NEOPROBE CORPORATION
 
(Exact name of registrant as specified in its charter)
         
Delaware   0-26520   31-1080091
 
(State or other jurisdiction
of incorporation)
  (Commission File Number)   (IRS Employer Identification No.)
     
425 Metro Place North, Suite 300, Columbus, Ohio   43017
 
(Address of principal executive offices)   (Zip Code)
     
Registrant’s telephone number, including area code
      (614) 793-7500
 
 
 
(Former name or former address, if changed since last report.)
Check the appropriate box below if the Form 8-K filing is intended to simultaneously satisfy the filing obligation of the registrant under any of the following provisions (see General Instruction A.2. below):
o   Written communications pursuant to Rule 425 under the Securities Act (17 CFR 230.425)
o   Soliciting material pursuant to Rule 14a-12 under the Exchange Act (17 CFR 240.14a-12)
o   Pre-commencement communications pursuant to Rule 14d-2(b) under the Exchange Act (17 CFR 240.14d-2(b))
o   Pre-commencement communications pursuant to Rule 13e-4(c) under the Exchange Act (17 CFR 240.13e-4(c))
 
 

 


 

Item 1.01.   Entry into a Material Definitive Agreement.
     On December 14, 2007, Neoprobe Corporation (the “Company”) entered into a First Amendment to Distribution Agreement (the “Amendment”), to a Distribution Agreement, dated September 28, 1999 (the “Agreement”), between the Company and Ethicon Endo-Surgery, Inc. (“Ethicon”).
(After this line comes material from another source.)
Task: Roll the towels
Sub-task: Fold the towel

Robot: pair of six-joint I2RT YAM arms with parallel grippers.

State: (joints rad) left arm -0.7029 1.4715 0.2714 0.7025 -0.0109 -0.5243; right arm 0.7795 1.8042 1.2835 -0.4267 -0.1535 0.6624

Pursuant to the terms of the Amendment, the Company and Ethicon have extended the period during which Ethicon will serve as exclusive distributor for the Company’s neo2000® gamma detection systems. The Amendment extends the term of the Agreement, previously set to expire on December 31, 2008, for an additional five-year period commencing January 1, 2009, and terminating on December 31, 2013. Additionally, pursuant to the Amendment, Ethicon has appointed the Company as Ethicon’s exclusive supplier on a worldwide basis for all hand held instruments and devices used for radiation detection procedures for the diagnostic treatment of oncology.
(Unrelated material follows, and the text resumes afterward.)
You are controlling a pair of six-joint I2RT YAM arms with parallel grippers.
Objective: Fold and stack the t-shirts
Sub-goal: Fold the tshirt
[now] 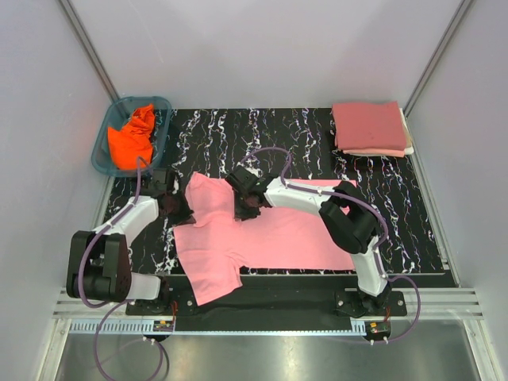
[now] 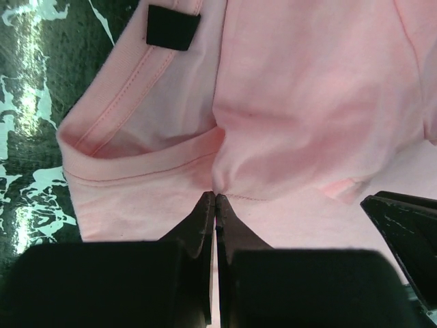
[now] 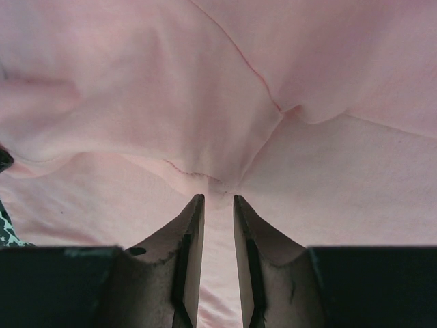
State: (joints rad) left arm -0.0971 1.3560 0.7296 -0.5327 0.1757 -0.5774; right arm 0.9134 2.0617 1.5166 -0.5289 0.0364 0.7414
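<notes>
Teal basket [image 1: 162,123] (back left) holds a crumpled orange t-shirt [image 1: 131,143].

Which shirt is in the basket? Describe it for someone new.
At the far-left corner of the mat stands a teal basket. Crumpled inside lies the orange shirt. No other is orange or crumpled: the pink shirt lies spread on the mat, the stack sits folded far right.

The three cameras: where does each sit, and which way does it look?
Top external: above, behind the arms, looking down on the table; both arms show.
Left wrist: on the left arm, looking along its shut jaws pinching the pink t-shirt.
Right wrist: on the right arm, looking along its parted jaws at pink cloth.
Shared: all three see that t-shirt.
</notes>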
     The foregoing description of the terms of the Amendment is qualified in its entirety by reference to the full text of the Amendment, a copy of which is attached hereto as Exhibits 10.1, and incorporated herein in its entirety by reference.
Item 8.01.   Other Events.
     On December 20, 2007, the Company issued a press release announcing that it had entered into the Amendment, which extended its marketing and distribution agreement with Ethicon through the end of 2013. A copy of the press release is attached hereto as Exhibit 99.1 and is incorporated herein by reference.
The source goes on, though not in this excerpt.